Showing posts with label movie. Show all posts
Showing posts with label movie. Show all posts

Tuesday, April 26, 2016

ELVIS AND NIXON - New Movie Portrays Surreal 1970 Encounter of Two Unlikely Sympaticos

Most requested government photo depicting unexpected, unlikely  1970 White House meeting between two unlikely people who have more in common than one might have thought. The meeting which almost never happened turned out to be a surreal event as depicted in new movie, Elvis and Nixon


Elvis and Nixon Movie Review

with thanks to Chris McCoy (Memphis Flyer)
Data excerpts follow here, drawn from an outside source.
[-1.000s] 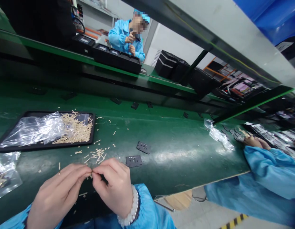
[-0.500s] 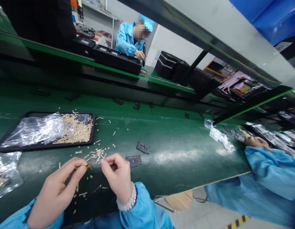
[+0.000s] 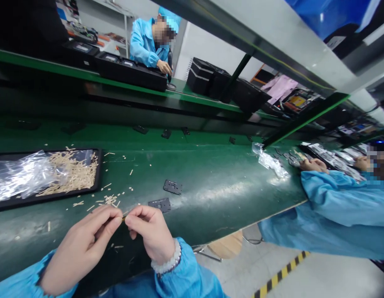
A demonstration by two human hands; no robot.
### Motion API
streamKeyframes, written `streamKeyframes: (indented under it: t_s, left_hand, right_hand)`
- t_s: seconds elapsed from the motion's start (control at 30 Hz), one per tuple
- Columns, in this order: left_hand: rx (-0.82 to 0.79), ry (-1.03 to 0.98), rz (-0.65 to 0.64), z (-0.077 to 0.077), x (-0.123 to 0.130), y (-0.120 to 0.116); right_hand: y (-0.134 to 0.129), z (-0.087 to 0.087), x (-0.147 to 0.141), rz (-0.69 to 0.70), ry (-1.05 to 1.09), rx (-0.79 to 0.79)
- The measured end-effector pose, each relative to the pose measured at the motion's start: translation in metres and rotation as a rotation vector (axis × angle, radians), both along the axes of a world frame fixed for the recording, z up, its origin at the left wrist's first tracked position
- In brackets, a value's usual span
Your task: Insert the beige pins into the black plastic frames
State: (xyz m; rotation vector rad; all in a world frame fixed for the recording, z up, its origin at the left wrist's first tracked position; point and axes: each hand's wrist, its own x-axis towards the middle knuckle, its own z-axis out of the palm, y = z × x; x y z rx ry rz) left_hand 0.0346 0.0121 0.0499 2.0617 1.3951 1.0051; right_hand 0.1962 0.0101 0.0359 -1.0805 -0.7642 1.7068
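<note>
Tan strip (image 3: 124,216) pinched between left hand (image 3: 83,248) and right hand (image 3: 151,234) fingertips, above green belt (image 3: 210,186), loose strips (image 3: 109,200) just beyond

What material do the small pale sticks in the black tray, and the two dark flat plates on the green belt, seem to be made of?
Pale sticks: probably wood or bamboo, given the matte tan colour and splinter-like shape. Black tray: likely plastic, with a smooth dark rim. Flat plates: possibly dark moulded plastic or coated metal, thin with cut-outs. Green belt: glossy, rubber-like sheet.

A factory assembly line: a long green conveyor belt (image 3: 210,182) runs past seated workers in blue smocks (image 3: 331,207); black trays (image 3: 95,174) of small parts, stacked black units (image 3: 130,72) and yellow-black floor tape (image 3: 282,275) confirm it.
</note>
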Motion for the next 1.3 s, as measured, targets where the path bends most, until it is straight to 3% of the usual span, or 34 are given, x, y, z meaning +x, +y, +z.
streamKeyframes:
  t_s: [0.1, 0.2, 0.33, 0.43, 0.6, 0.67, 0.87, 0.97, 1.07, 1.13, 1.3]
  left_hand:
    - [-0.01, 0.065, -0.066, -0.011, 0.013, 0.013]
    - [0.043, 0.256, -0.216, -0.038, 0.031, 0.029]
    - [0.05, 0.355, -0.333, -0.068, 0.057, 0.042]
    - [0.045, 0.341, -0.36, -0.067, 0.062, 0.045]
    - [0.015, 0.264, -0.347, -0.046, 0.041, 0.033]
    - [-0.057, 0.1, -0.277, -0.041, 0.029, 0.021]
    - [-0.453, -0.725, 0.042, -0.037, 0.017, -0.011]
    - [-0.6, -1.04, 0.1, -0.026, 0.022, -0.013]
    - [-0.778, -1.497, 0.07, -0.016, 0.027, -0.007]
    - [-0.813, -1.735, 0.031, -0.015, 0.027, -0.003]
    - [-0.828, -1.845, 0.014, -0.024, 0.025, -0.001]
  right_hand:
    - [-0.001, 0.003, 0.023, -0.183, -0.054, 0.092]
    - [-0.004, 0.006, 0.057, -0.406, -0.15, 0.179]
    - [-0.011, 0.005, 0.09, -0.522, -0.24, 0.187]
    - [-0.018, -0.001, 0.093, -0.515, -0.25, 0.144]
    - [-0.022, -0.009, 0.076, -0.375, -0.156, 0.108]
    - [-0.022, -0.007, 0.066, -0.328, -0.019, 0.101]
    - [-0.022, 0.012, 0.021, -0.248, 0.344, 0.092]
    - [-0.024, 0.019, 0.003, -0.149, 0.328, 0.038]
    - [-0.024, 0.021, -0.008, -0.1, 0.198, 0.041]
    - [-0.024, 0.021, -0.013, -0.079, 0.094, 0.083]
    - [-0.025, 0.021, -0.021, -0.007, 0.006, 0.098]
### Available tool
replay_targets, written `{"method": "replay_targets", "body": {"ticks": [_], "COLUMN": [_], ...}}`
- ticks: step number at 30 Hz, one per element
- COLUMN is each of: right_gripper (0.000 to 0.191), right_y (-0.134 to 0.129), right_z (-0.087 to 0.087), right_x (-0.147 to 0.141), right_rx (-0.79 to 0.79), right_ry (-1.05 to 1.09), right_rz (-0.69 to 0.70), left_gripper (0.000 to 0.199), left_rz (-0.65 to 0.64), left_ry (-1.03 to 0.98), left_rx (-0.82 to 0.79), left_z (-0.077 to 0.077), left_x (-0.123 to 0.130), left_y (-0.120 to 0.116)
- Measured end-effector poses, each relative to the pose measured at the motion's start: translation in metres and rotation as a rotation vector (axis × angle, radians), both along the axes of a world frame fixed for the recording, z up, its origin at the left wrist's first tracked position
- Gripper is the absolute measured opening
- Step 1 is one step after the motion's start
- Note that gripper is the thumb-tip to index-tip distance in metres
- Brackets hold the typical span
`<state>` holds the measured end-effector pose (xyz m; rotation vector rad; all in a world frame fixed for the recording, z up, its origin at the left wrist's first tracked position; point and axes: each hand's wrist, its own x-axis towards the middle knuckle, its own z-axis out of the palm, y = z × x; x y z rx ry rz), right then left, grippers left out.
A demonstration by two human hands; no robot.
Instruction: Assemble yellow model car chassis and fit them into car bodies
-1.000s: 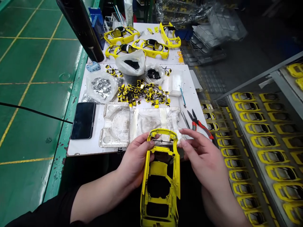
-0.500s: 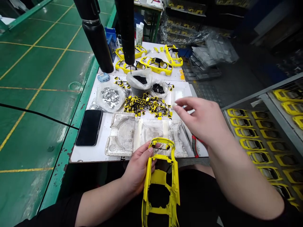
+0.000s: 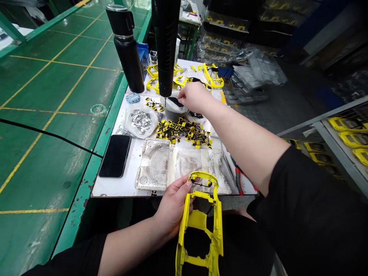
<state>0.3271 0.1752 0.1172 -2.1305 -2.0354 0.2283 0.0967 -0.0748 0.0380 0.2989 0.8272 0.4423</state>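
"Just before the white worktable (image 3: 112, 186), what are you holding?"

"I'm gripping a yellow toy car body shell (image 3: 197, 220) in my left hand (image 3: 171, 205), its thumb lying along one side and its fingers curling beneath. The far end is overlapping the white moulded cradle (image 3: 188, 163) in my view; whether they're touching, I can't tell."

"And where is your right hand (image 3: 197, 96) hovering?"

"Across the table, at the plastic bag (image 3: 171, 107) of small black parts (image 3: 175, 101) in the grey tub (image 3: 174, 116). Its thumb and fingertips are bunching narrowly together; I can't tell whether they're pinching anything."

"What's hanging nearby?"

"A black electric screwdriver (image 3: 165, 50), its bit pointing down at the bag's edge, while small yellow-and-black pieces (image 3: 184, 132) are lying heaped just this side of the tub."
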Motion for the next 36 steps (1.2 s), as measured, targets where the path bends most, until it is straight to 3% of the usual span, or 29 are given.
{"method": "replay_targets", "body": {"ticks": [4,8,18,26,36], "right_gripper": [0.021,0.012,0.014,0.016,0.021], "right_y": [0.018,0.017,0.005,-0.003,-0.017], "right_z": [-0.012,-0.014,-0.014,-0.022,-0.033], "right_x": [-0.011,-0.013,-0.004,-0.002,-0.012], "right_rx": [-0.074,-0.086,0.062,0.194,0.273], "right_ry": [-0.042,-0.076,-0.087,0.125,0.565], "right_rz": [-0.041,-0.053,-0.112,-0.092,-0.055], "left_gripper": [0.055,0.056,0.068,0.073,0.075], "left_rz": [-0.006,0.005,0.027,0.011,-0.014], "left_ry": [-0.016,-0.034,-0.077,-0.069,-0.037], "left_rx": [-0.003,-0.018,-0.009,0.009,0.042], "left_z": [-0.001,-0.004,-0.012,-0.017,-0.014], "left_x": [0.0,0.0,0.005,0.005,0.004], "left_y": [0.0,-0.002,-0.004,-0.006,-0.004]}}
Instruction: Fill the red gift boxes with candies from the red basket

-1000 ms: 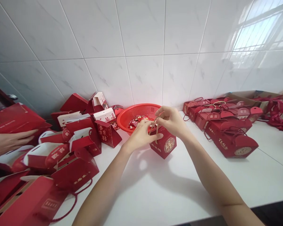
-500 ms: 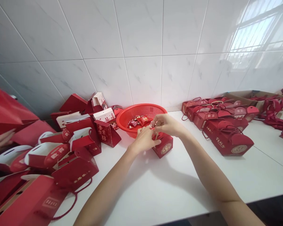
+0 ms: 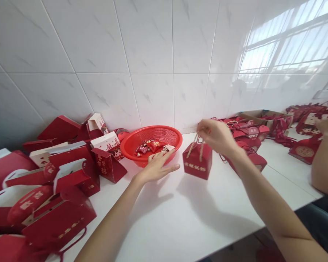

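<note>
Red, the box hangs right of centre, the right hand's fingers gripping its rope handle, presumably for balance; the left hand (empty, fingers spread) hovers by the basket.

I see the red gift box hanging from its twisted gold cord handle, slightly tilted, gold characters across its side. To its left, I see the red plastic colander upright, holding a loose pile of wrapped candies.
</note>
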Demonstrator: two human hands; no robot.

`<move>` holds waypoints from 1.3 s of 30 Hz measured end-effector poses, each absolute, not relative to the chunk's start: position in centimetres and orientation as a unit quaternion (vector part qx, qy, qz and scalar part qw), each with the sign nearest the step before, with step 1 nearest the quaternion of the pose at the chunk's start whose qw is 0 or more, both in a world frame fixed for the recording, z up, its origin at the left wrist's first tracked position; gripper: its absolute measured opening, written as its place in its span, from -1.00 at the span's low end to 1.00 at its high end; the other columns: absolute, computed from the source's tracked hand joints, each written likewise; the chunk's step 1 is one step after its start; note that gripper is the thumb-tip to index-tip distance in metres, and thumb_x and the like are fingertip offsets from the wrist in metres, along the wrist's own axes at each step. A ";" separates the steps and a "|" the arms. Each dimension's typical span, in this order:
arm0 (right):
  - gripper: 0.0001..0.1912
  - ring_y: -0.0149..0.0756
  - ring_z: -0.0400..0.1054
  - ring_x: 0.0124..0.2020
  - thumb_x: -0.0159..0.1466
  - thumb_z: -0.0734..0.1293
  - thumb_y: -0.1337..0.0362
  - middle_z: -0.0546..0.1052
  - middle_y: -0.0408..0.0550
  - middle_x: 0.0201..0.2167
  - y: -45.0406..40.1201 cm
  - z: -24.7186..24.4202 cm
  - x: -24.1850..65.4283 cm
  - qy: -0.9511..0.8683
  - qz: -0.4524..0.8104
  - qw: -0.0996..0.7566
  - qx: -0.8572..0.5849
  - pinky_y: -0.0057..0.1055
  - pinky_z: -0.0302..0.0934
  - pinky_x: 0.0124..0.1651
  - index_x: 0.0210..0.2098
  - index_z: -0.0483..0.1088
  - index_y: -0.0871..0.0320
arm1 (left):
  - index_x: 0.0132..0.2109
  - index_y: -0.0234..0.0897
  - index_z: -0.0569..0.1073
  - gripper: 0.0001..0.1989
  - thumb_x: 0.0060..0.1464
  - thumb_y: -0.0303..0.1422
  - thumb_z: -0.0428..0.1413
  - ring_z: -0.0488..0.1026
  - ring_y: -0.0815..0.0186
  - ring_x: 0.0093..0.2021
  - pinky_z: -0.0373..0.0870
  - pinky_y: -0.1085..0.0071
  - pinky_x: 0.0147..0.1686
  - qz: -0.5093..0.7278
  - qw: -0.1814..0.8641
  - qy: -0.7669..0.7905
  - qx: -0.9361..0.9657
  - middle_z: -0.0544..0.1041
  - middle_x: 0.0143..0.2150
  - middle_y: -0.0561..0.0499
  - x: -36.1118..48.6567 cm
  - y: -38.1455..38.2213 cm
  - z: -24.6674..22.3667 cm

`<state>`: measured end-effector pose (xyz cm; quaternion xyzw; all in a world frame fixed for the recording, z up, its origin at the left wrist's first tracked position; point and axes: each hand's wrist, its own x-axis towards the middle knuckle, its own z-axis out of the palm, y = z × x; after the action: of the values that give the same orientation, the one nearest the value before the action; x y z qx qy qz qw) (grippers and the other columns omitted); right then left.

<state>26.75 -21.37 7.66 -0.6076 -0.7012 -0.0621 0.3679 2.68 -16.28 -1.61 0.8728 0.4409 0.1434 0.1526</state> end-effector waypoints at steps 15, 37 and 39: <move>-0.86 -0.32 0.36 -0.47 0.04 0.38 0.48 0.46 -0.11 -0.59 -27.3 13.8 44.1 -0.421 -0.226 0.455 -0.752 -0.35 0.23 -0.29 -0.53 0.44 0.12 | 0.14 -0.14 0.50 -0.52 0.13 -0.10 0.06 0.05 -0.16 0.38 -0.02 -0.10 0.29 0.070 0.100 0.468 0.875 0.28 0.33 -0.22 3.4 -16.6 -1.7; -0.81 -0.19 0.32 -0.48 -0.01 0.37 0.43 0.45 -0.07 -0.61 -23.4 2.8 48.6 -0.463 -0.080 0.415 -0.779 -0.25 0.13 -0.31 -0.61 0.33 0.04 | 0.08 -0.15 0.55 -0.57 0.12 -0.14 0.08 0.16 -0.13 0.29 0.04 -0.08 0.26 0.073 0.080 0.469 0.876 0.30 0.26 -0.24 3.5 -16.8 -2.0; -0.82 -0.18 0.30 -0.49 0.00 0.38 0.41 0.44 -0.07 -0.61 -23.4 2.7 48.5 -0.463 -0.079 0.407 -0.783 -0.25 0.11 -0.33 -0.61 0.32 0.03 | 0.08 -0.15 0.55 -0.58 0.12 -0.14 0.09 0.15 -0.15 0.29 0.02 -0.10 0.26 0.076 0.083 0.471 0.875 0.29 0.27 -0.24 3.6 -16.9 -2.0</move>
<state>48.48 -23.39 2.73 -0.7835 -0.4628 -0.0792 0.4071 3.58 -16.87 -2.00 0.8747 0.4714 0.0755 0.0833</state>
 In the deep recesses of Elvis lore, there is one image that stands out as particularly surreal: Elvis in full 70s regalia shaking hands with Richard Nixon in the Oval Office. As the prologue of Elvis and Nixon reminds us, it is by far the most requested image from the National Archive, more popular than the Marines raising the flag on Mount Suribachi or the Apollo 17 “Blue Marble” shot. As the image stares at us from the walls of countless dorm rooms and t shirts, it poses the inscrutable question, “What the hell was going on here?”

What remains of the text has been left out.